Nourishing yourself is an essential service.  Self care is ALL care.

Why is it so hard to take care of ourselves?

Here is the modern day synopsis of the research of why we find it so hard to adopt practices to nourish ourselves:

“I don’t have time”

“It’s selfish if I put myself first”

“I have to go in or the place will fall apart”

“I can’t take a day off.  They will be short staffed if I do”

“It’s a luxury”

“I can’t afford it”

“I signed up for a job of caregiving”

“I don’t want to let the team down”

Self-care requires a shift in mindset. Nourishing ourselves is about bringing attention to body, mind, heart and soul. It is more than a checklist of activities to scroll through and pick one to do on any given day. All those conversations we have with ourselves, many of which are not even registering, are in need of a huge tune-up. This is not an easy task. Often this mindset stems from a dumping ground of unprocessed or unrecognized emotions and trauma. Many of those conversations have been going on since childhood and center around:

  • trying to prove something to someone
  • blaming self or others for something
  • shaming self or others
  • judging self for not being _________ enough [fill in the blank]
  • pretending to be ok when we are not, or that everything is happy

These conversations lead to sloppy boundaries, trying to please everyone, save everyone, care for everyone at the expense of ourselves. Our attempt at self-soothing leads to unhealthy habits and practices that take us further from nourishing ourselves:  too much consumption (food, alcohol, stuff), not enough sleep, working too much, not enough body movement, or maybe too much exercise, pretending, avoiding and eventually become burned out, stressed out and/or ill.

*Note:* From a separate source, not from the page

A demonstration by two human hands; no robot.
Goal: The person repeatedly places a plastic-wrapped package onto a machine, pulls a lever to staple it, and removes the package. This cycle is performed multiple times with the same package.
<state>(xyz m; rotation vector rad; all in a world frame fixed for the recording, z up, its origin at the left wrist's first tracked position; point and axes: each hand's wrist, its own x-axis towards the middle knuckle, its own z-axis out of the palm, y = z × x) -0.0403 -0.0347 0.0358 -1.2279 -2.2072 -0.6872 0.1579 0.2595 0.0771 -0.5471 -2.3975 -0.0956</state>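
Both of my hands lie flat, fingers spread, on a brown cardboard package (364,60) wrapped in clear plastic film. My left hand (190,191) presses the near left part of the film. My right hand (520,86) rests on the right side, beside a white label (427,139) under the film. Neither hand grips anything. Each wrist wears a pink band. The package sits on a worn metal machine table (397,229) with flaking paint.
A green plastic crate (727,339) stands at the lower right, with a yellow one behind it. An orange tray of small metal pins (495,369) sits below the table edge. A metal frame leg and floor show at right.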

A deep dive into self-care is a radical act of self-love and self-compassion. This grandiose act  requires a major shift in mindset. It begins with a choice to engage followed by small steps to being  a shade more nurturing, more nourishing, more tender, more self-compassionate, more forgiving. 

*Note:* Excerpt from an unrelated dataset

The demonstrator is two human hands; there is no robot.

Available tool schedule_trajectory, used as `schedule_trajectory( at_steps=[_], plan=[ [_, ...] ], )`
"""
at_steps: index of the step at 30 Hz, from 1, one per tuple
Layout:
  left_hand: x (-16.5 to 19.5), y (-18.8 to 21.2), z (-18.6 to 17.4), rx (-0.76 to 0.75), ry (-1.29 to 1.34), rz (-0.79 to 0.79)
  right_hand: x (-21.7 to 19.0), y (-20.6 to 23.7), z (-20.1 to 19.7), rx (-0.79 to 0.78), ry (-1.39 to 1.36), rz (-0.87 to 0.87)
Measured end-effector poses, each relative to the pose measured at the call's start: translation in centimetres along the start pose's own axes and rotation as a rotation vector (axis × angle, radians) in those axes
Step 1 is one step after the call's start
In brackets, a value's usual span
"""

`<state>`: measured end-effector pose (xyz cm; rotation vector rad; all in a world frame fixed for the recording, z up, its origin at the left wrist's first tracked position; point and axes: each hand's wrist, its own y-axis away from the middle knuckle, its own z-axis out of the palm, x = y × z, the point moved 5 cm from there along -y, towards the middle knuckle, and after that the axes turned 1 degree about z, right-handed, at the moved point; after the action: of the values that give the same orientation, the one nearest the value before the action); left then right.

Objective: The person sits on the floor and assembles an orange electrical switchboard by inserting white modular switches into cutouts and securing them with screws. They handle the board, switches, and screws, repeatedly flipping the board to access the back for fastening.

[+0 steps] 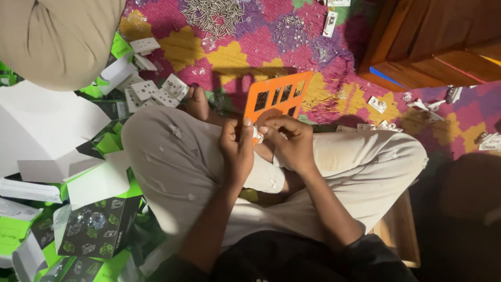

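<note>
I sit cross-legged on a patterned mat. My left hand (237,149) and my right hand (287,141) meet above my lap, both pinching a small white plastic part (257,136) between the fingertips. Just beyond the hands, an orange plastic frame with several rectangular slots (276,96) leans on my leg. Which hand bears most of the part's weight I cannot tell.
Piles of small metal screws (214,15) lie on the colourful mat (250,52) ahead. White plastic parts (156,91) are scattered at left and right (428,104). Green, white and black cartons (99,224) crowd the left. A wooden piece of furniture (433,42) stands at top right.
</note>
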<state>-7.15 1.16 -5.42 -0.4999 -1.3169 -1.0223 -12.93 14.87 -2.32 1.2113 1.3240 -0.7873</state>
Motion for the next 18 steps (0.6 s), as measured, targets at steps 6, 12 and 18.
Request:
schedule_trajectory(
  at_steps=[6,12,18],
  plan=[
    [-0.8,1.4,0.3,0.014,0.049,-0.048,-1.1,0.8,1.5,0.025,0.028,-0.036],
    [-0.4,2.9,1.0,0.024,0.060,0.034,-1.4,2.9,0.9,0.144,0.144,-0.081],
    [0.3,4.5,2.5,-0.008,0.062,0.097,-0.2,4.4,-0.5,0.176,0.056,-0.027]
  ],
)
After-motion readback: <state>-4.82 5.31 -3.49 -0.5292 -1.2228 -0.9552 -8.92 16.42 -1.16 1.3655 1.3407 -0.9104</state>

Here is the irony. Self-care doesn’t mean doing it all alone. The choice to make the shift is with self. But it takes  a self-care revolution to combat the  self-care sabotage. The default hardwiring from many years of unconscious patterns makes it very difficult to make way for new nurturing habits for self. Leaning on and leaning with is how we can engage in the self-care revolution.  Being held in safe and brave space to take the  deep dive with others, fosters learning to make lasting shifts to a more nourishing way of being.   

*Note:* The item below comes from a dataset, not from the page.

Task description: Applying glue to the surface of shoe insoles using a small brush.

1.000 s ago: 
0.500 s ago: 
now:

The Four Shades of Ease is a self-care framework that takes a deep dive into all realms of wholeness.

Dori Howard: The Four Shades of Ease | Amplify insights

Embracing conscious and mindful eating; creating a sacred kitchen and cooking as an act of self-love; honouring food.

Dori Howard: The Four Shades of Ease | Amplify insights

Mindful awareness, stillness and reflection, creating a sacred space for “ME” time

Dori Howard: The Four Shades of Ease | Amplify insights

Filling the joy bucket, emotional agility-noticing, naming and taming emotions- cultivating self-compassion, especially FIERCE self-compassion

Dori Howard: The Four Shades of Ease | Amplify insights

Moving the body, playing in nature, Forest Bathing, honouring the planet and resources.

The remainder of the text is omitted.